在バンクーバー日本国総領事館主催 前カナダ国際貿易大臣 ストックウェル・デイ氏講演会
デイ氏は、「日本に行くと言うと多くの人に放射能などに関する質問をされるが、自分は訪日中、何でも食べたり飲んだりしてきた」と語った。
11月3日、バンクーバー・ダウンタウンにあるFairmont Pacific Rim Hotelにおいて、ストックウェル・デイ氏による"Growing Forward to the Future in Japan"―Report of the Recovery of Japanと題した昼食講演会が行なわれた。
デイ氏は、1997年から2000年までカナダ連邦政府行政調整管理委員長兼アジア太平洋ゲートウェイ担当大臣、カナダ国際貿易大臣などを歴任し、現在はアジア太平洋財団特別フェローとして活躍している。
今回の講演でデイ氏は、今年10月3日から8日まで日本政府の招きで来日し日本政府関係者や有識者たちとの意見交換、被災地の視察などを行なってきたことを基に、日本のビジネスや観光に関する復興状況について報告した。
視察では、東日本大震災の被災地宮城県の仙台市、石巻市、名取市、福島県の南相馬市などを訪れ、地元自治体の関係者から詳しい実情を聞いた。

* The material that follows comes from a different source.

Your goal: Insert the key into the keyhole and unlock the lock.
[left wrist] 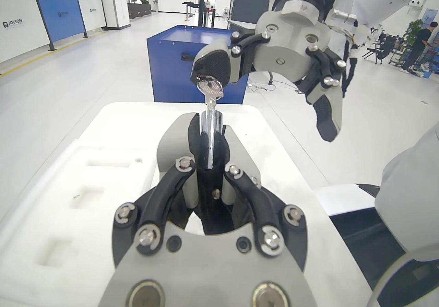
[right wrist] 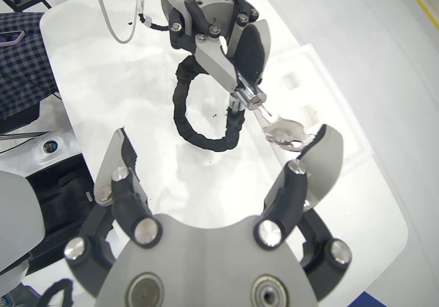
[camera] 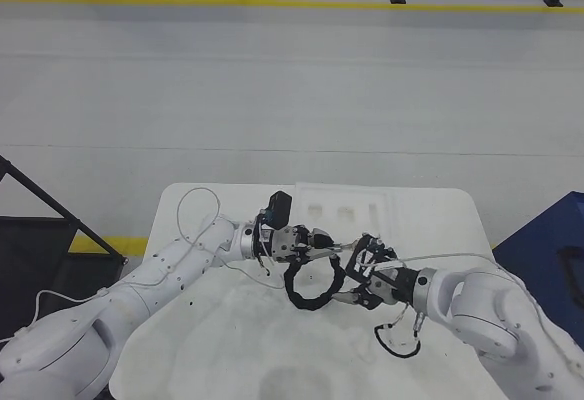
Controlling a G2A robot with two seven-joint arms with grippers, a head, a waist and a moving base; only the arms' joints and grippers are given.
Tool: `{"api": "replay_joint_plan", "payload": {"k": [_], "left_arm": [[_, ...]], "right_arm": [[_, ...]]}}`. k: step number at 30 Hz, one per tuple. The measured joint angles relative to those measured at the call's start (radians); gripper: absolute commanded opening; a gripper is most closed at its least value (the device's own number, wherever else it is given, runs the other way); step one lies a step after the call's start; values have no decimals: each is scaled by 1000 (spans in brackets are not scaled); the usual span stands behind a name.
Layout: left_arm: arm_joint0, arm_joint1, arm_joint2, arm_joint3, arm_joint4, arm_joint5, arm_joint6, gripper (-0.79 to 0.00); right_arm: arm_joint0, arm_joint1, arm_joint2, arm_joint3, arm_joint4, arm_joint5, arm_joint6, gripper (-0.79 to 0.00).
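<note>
Lock (left wrist: 211, 137): chromed metal barrel, smooth, mirror-glossy.
Cable loop (right wrist: 202, 142): black woven cloth sheath, matt, rough.
Key (right wrist: 284, 131): silvery metal, shiny, finely patterned bow.
Right gripper (right wrist: 223, 137): grey casing, smooth, satin; pads (right wrist: 128, 154) black, ribbed, rubbery, matt.
Worktop (camera: 232, 340): white, matt.
Foam tray (camera: 412, 195): white, matt.

Both arms angle inward and meet over the middle of the table (camera: 222, 340). The left gripper (left wrist: 209, 123) is clamped on the lock (left wrist: 211, 147). The right gripper (right wrist: 223, 137) faces it, jaws spread wide, one pad (left wrist: 214, 65) touching the key (left wrist: 212, 89).
</note>
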Motion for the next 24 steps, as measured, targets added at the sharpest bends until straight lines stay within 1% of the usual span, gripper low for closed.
{"api": "replay_joint_plan", "payload": {"k": [5,9,10,11,12,13,14,15,16,18,20,22,24], "left_arm": [[6,6,-9,-9,19,0,2,-785],[11,13,-15,-21,32,0,0,-785],[12,15,-16,-25,35,0,-2,-785],[14,17,-16,-30,39,0,-5,-785],[15,18,-16,-34,41,0,-7,-785],[16,19,-17,-38,43,0,-10,-785],[17,20,-16,-43,44,0,-14,-785],[18,21,-16,-46,44,0,-18,-785],[18,22,-16,-49,44,0,-22,-785],[19,23,-15,-54,42,0,-30,-785],[19,23,-13,-57,39,0,-38,-785],[19,23,-13,-58,35,0,-43,-785],[19,23,-13,-59,32,0,-47,-785]], "right_arm": [[-22,12,58,3,-93,-99,-65,0],[-33,17,71,-3,-169,-141,-102,0],[-35,17,70,-7,-191,-145,-109,-40],[-38,18,67,-14,-225,-143,-118,-105],[-42,17,62,-19,-250,-138,-125,-139],[-46,17,57,-24,-275,-131,-130,-231],[-50,16,49,-29,-307,-121,-134,-296],[-53,16,42,-32,-329,-113,-135,-332],[-55,15,36,-35,-350,-105,-136,-388],[-60,13,20,-43,-397,-87,-137,-425],[-66,11,3,-52,-441,-72,-136,-434],[-71,10,-9,-62,-480,-59,-131,-425],[-76,9,-22,-77,-530,-45,-124,-456]]}}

講演においてデイ氏は、「日本に行くと言うと多くの人に放射能などに関する質問をされるが、自分は訪日中、何でも食べたり飲んだりしてきた」、また「日本の耐震技術は世界最高水準で、地震当時時速300キロで走っていた新幹線にも事故がなかった」と、日本の安全基準の高さを指摘。そして、「日本の復興・再建はめざましく、交通機関は震災前と同等のレベルに回復し、放射能汚染に関しても、仙台市で北京や台北と同等程度であると科学的に証明されている。あらゆる意味で日本は危機から脱している。カナダにとっても、ビジネスや観光の対象として安全で重要なところだ」と、今後もカナダにとって日本は大きな市場であることを強調した。
この昼食講演会は、地震や福島原発事故などに関する風評被害の防止を目的として、在バンクーバー日本国総領事館が企画した。